As a preliminary step in the Calvin cycle , RuBisCO adds a molecule of carbon dioxide (CO 2 ) to ribulose-1,5-bisphosphate . The resulting compound 2-carboxy-3-keto-D-arabinitol-1,5-bisphosphate breaks down with the addition of H 2 O into two phosphoglycerate molecules, which are further built up into carbohydrates. The energy for these reactions comes in the form of ATP from photosynthesis, i.e. from sunlight, or, as in the case of some chemolithotrophic bacteria, from the reactions of chemosynthesis ( chemotrophy ).
In addition to the CO 2 fixation , RuBisCO also catalyzes the incorporation of oxygen (O 2 ) as a side reaction . When the product is reused, energy and a carbon atom are lost as CO 2 , so this process is called photorespiration . In all organisms that carry out oxygenic photosynthesis, both reactions take place simultaneously, with the incorporation of CO 2 predominating. Some land plants are able to increase the efficiency of RuBisCO by separating metabolic pathways: C4 plants by spatial separation, CAM plants by temporal separation. Most algae and hornworts form pyrenoids , in which carbon dioxide is also accumulated locally. The activity of RuBisCO depends on the light. RuBisCO must be activated by a light-dependent activase before enzymatic activity.

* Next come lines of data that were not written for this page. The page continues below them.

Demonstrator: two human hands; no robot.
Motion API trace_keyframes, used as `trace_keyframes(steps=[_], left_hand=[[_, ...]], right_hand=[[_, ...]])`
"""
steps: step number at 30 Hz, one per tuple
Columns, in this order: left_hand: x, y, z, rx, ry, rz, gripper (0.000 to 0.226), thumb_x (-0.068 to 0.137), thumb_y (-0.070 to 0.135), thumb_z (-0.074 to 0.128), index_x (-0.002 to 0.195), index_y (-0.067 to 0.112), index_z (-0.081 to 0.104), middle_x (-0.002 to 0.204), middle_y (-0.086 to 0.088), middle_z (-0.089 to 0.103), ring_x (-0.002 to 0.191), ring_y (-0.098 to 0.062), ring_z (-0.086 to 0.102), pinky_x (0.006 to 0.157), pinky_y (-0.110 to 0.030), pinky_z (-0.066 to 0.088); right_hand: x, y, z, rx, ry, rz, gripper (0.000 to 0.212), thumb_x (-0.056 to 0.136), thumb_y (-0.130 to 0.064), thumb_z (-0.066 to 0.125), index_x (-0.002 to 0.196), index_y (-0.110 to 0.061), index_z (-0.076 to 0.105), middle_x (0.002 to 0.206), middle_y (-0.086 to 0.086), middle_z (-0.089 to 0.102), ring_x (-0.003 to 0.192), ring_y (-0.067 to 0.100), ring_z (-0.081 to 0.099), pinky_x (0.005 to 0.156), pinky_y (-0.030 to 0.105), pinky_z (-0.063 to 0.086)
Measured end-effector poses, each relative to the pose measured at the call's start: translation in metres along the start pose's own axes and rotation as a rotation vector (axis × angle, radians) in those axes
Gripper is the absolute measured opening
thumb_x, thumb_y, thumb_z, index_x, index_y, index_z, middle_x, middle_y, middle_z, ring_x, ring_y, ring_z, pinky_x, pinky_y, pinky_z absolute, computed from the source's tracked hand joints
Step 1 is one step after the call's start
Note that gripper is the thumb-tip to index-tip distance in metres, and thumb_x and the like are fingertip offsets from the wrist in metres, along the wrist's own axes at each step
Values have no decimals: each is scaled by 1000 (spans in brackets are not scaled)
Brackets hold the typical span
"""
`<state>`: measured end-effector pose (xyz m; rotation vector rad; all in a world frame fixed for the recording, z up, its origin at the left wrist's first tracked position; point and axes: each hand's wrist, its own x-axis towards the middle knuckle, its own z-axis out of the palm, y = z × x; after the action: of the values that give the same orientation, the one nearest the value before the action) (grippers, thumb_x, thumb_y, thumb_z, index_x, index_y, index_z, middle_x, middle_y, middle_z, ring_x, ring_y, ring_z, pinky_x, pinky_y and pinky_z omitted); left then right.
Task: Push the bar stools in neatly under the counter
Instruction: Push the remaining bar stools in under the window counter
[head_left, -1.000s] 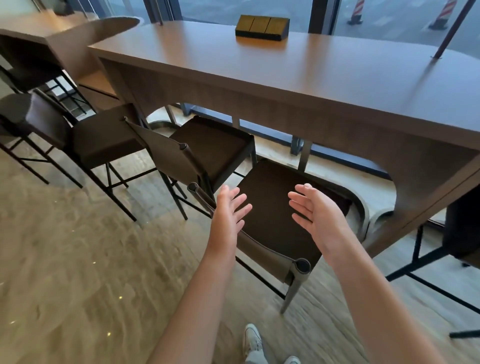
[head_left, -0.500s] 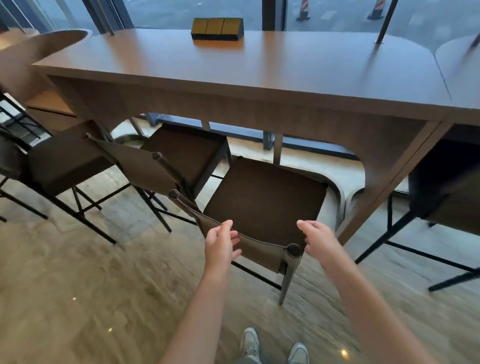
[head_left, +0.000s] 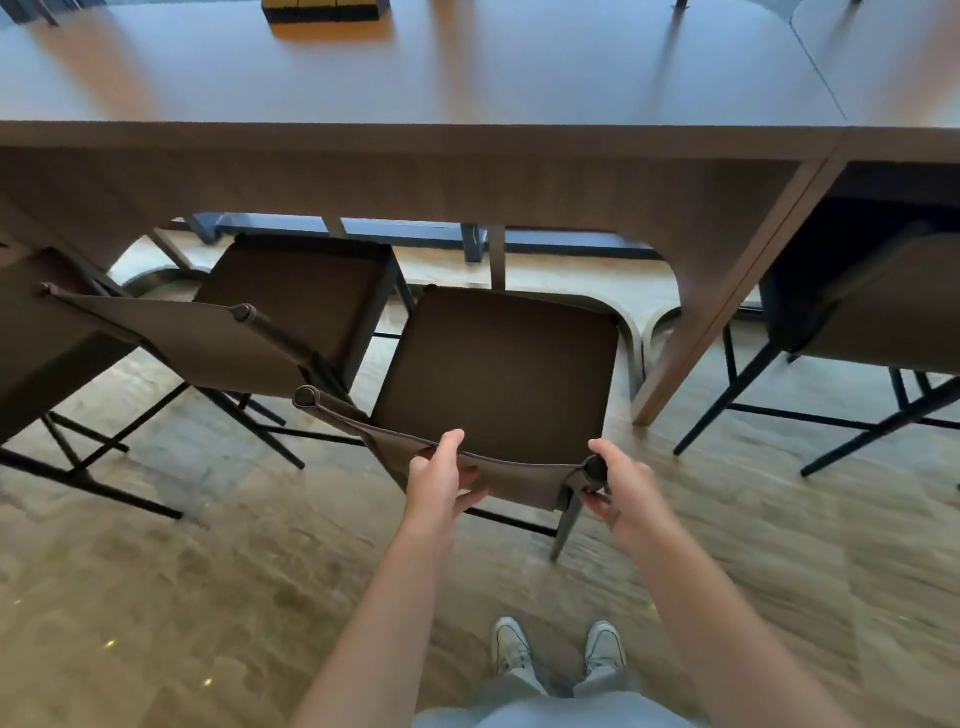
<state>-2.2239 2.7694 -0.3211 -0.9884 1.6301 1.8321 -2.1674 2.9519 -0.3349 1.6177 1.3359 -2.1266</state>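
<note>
Head view showed both hands, left hand (head_left: 441, 480) and right hand (head_left: 621, 491), gripping the near backrest (head_left: 524, 480) of the bar stool (head_left: 498, 374), its seat only partly under the surface (head_left: 467, 156), ready for pushing.

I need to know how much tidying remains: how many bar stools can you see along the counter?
4: the gripped stool at centre, a second stool left of it, a third stool at the left edge, a fourth stool far right. More may sit outside the frame.

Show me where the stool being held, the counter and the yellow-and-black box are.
stool being held (head_left: 498, 374), head view, middle of its dark seat.
counter (head_left: 467, 83), head view, bare part of its top.
yellow-and-black box (head_left: 324, 9), head view, its near side at the picture's top edge.
</note>
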Motion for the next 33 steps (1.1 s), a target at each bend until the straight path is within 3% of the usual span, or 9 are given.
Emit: trace_keyframes(steps=[2,6,9,13,21,28,33], left_hand=[[8,-2,-2,0,-15,-43,46,94,33,69,126,5,52,122,-17,63,102,-30,70,68,-42,63],[17,-2,-3,-66,-67,-81,46,92,30,71,126,4,55,121,-20,65,99,-34,72,68,-45,63],[17,3,1,-136,-125,-104,31,94,16,66,119,-1,56,114,-24,65,98,-39,70,75,-52,61],[13,14,10,-172,-141,-104,5,94,-8,48,94,-6,53,93,-25,60,81,-41,64,71,-52,61],[10,8,44,-313,-173,-130,14,91,-17,42,86,-7,51,96,-31,59,88,-47,63,63,-56,61],[2,10,112,-452,-135,-139,20,92,-18,40,81,-5,49,91,-31,57,86,-48,61,75,-55,53],[1,13,167,-519,-93,-131,21,92,-19,39,81,-4,48,90,-28,55,88,-48,59,75,-56,54]], right_hand=[[-2,2,1,115,-45,47,37,90,-24,71,117,-7,53,112,16,59,90,25,64,77,37,59],[-3,5,5,241,-111,94,16,89,-20,70,93,-10,58,90,10,58,76,21,60,87,36,55],[3,10,10,194,-57,57,17,85,-21,71,92,-10,60,95,9,56,86,22,61,95,38,55],[11,13,12,174,-10,10,29,80,-20,73,104,-9,61,108,10,60,99,23,64,92,37,57],[32,-18,-13,186,-10,-41,31,74,-18,72,102,-8,64,105,11,64,95,22,66,89,38,59],[58,-85,-39,148,-16,-75,27,76,-14,71,100,-4,62,97,12,65,88,22,68,90,40,59],[77,-142,-56,100,-35,-94,19,79,-11,68,95,-1,63,88,12,69,82,20,69,87,37,60]])
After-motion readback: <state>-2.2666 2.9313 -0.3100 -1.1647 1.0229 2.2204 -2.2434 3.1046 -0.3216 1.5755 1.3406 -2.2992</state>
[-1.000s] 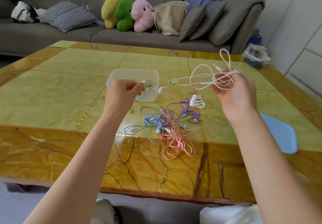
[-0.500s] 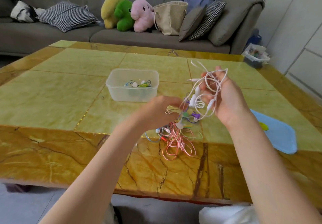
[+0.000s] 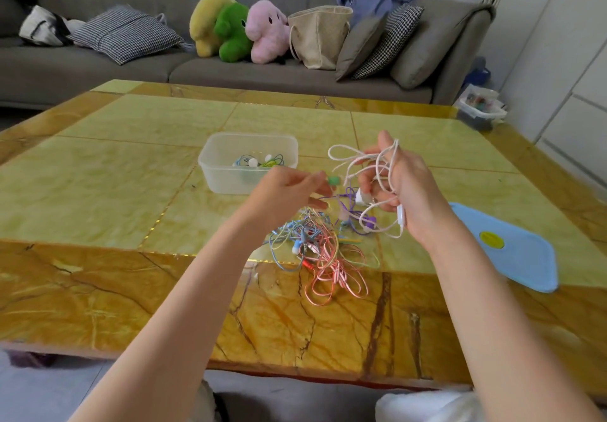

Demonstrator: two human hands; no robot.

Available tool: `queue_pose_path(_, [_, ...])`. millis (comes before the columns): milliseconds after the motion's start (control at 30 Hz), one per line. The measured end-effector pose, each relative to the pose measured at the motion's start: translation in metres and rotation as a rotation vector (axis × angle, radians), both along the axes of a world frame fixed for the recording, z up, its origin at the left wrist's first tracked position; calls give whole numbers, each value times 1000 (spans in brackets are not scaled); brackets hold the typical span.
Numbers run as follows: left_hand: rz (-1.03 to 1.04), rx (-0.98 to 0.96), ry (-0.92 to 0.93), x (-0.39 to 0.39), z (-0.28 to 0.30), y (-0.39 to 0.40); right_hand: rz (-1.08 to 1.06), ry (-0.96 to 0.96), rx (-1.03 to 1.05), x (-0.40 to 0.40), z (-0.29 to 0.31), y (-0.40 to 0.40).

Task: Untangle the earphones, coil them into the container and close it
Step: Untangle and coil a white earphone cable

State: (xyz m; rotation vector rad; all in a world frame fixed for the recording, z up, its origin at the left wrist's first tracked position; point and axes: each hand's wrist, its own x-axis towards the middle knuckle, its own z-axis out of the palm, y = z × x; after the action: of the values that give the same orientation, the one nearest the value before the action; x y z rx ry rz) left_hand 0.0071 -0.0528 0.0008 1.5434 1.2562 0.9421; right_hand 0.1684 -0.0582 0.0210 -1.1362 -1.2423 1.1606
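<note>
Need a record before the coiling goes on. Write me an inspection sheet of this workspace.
Surface: glossy yellow-green and amber stone table.
Job's things: clear container, open, some earphones already inside; blue lid flat on the table at the right; tangled pile of earphones between the arms.
Clutter: nothing seen on the table beyond these.
Hands: left hand pinches a green earbud; right hand holds the white earphone cable looped over its fingers.
Cables: pink, blue, purple and yellow cords intertwined in the pile.
Surroundings: grey sofa with cushions, three plush toys, a beige tote bag.
</note>
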Motion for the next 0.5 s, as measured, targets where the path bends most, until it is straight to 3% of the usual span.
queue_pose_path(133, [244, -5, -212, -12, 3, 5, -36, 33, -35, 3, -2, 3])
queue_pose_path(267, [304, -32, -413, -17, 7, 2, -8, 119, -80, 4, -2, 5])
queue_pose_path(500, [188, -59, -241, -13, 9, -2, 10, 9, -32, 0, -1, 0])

It was discovered by Samuel Goodnow Wildman .
construction
RuBisCO consists of 16 subunits in plants, algae and cyanobacteria . There are eight so-called large sub-units (LSU or “L”, approx. 51,000–58,000 Da) and eight small sub-units (SSU or “S”, approx. 18,000 Da) as hexadecamer. In plants, RuBisCO is assembled in the chloroplasts of the cell. A special feature is that the eight identical large subunits in the chloroplast genome and the eight identical small subunits of the enzyme are encoded in the cell nucleus genome. In thale cress ( Arabidopsis thaliana ), the gene for the long chain is 1,440 base pairs long and, after transcription , translation and post-translational modification, results in the protein containing 477 amino acids . The short chains in Arabidopsis consist of 126 amino acids.
The quaternary structure of the most common form of the enzyme (type I, see section Orthologous forms ) is (L 2 ) 4 (S 4 ) 2 , the catalytic center being formed by a pair of the large subunits; each of these binds one of the product molecules 3-phosphoglycerate (3-PG; see Calvin cycle). The small subunits hold the complex together, but are unnecessary for the catalytic function. Presumably they also increase the specificity of the cylindrical holoenzyme.
Catalyzed reactions
Magnesium acts as a cofactor for RuBisCO . In the dark reaction ( Calvin cycle ) one molecule of ribulose-1,5-bisphosphate ( 1 ) is converted with carbon dioxide to two molecules of 3- D -phosphoglycerate ( 3 ). Ribulose-1,5-bisphosphate is in equilibrium with its enediol form ( 2 ) due to a keto-enol tautomerism , on which CO 2 condenses. After the reaction, the carbon atom of the carbon dioxide is now within the plant metabolism ( carbon dioxide fixation ).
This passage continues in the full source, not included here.